_ASSIGNMENT_
Say the data back exactly as it is written below.

_INFORMATION SHOWN_
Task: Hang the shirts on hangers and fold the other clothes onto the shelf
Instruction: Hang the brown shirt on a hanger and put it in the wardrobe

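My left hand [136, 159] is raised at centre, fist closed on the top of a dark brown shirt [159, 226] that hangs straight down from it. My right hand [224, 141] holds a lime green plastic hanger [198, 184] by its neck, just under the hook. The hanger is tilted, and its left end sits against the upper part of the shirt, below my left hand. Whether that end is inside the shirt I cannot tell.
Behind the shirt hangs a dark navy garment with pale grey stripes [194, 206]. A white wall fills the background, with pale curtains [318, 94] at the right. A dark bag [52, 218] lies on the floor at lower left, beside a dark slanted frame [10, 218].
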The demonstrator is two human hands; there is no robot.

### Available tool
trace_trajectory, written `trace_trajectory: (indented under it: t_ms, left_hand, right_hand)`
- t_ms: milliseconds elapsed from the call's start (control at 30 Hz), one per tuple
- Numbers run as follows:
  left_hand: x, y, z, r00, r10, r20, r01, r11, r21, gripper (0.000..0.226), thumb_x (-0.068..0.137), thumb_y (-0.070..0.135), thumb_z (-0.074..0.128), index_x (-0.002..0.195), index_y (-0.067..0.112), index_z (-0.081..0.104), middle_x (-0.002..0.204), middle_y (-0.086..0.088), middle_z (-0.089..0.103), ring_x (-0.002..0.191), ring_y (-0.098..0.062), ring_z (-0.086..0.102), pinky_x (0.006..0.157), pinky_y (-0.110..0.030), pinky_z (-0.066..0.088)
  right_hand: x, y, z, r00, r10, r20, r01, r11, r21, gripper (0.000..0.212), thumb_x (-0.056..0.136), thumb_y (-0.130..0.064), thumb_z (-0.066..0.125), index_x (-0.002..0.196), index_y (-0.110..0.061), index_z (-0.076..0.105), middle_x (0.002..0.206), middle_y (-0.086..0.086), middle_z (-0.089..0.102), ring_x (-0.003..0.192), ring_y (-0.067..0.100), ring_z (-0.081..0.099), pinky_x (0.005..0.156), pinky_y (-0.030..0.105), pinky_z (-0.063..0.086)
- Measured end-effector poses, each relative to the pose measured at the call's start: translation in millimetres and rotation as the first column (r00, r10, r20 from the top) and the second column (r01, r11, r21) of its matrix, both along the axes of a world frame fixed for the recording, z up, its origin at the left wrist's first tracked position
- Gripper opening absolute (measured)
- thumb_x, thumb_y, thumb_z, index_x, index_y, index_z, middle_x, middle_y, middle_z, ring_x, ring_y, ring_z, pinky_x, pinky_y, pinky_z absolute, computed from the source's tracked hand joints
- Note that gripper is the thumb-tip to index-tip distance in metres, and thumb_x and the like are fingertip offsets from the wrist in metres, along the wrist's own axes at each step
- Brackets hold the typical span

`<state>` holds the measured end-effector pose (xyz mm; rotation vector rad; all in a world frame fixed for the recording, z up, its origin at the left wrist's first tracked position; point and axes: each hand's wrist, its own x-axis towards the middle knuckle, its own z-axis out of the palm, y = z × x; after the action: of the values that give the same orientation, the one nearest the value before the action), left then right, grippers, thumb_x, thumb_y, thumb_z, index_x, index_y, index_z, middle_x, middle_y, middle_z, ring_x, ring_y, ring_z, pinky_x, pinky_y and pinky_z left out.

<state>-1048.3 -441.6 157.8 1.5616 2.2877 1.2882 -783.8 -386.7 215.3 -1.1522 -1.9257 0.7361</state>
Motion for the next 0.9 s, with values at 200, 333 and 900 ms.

_SOLUTION_
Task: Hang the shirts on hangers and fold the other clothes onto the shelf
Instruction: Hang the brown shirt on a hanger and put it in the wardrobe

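My left hand [136, 159] is raised at centre, fist closed on the top of a dark brown shirt [159, 226] that hangs straight down from it. My right hand [224, 141] holds a lime green plastic hanger [198, 184] by its neck, just under the hook. The hanger is tilted, and its left end sits against the upper part of the shirt, below my left hand. Whether that end is inside the shirt I cannot tell.
Behind the shirt hangs a dark navy garment with pale grey stripes [194, 206]. A white wall fills the background, with pale curtains [318, 94] at the right. A dark bag [52, 218] lies on the floor at lower left, beside a dark slanted frame [10, 218].
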The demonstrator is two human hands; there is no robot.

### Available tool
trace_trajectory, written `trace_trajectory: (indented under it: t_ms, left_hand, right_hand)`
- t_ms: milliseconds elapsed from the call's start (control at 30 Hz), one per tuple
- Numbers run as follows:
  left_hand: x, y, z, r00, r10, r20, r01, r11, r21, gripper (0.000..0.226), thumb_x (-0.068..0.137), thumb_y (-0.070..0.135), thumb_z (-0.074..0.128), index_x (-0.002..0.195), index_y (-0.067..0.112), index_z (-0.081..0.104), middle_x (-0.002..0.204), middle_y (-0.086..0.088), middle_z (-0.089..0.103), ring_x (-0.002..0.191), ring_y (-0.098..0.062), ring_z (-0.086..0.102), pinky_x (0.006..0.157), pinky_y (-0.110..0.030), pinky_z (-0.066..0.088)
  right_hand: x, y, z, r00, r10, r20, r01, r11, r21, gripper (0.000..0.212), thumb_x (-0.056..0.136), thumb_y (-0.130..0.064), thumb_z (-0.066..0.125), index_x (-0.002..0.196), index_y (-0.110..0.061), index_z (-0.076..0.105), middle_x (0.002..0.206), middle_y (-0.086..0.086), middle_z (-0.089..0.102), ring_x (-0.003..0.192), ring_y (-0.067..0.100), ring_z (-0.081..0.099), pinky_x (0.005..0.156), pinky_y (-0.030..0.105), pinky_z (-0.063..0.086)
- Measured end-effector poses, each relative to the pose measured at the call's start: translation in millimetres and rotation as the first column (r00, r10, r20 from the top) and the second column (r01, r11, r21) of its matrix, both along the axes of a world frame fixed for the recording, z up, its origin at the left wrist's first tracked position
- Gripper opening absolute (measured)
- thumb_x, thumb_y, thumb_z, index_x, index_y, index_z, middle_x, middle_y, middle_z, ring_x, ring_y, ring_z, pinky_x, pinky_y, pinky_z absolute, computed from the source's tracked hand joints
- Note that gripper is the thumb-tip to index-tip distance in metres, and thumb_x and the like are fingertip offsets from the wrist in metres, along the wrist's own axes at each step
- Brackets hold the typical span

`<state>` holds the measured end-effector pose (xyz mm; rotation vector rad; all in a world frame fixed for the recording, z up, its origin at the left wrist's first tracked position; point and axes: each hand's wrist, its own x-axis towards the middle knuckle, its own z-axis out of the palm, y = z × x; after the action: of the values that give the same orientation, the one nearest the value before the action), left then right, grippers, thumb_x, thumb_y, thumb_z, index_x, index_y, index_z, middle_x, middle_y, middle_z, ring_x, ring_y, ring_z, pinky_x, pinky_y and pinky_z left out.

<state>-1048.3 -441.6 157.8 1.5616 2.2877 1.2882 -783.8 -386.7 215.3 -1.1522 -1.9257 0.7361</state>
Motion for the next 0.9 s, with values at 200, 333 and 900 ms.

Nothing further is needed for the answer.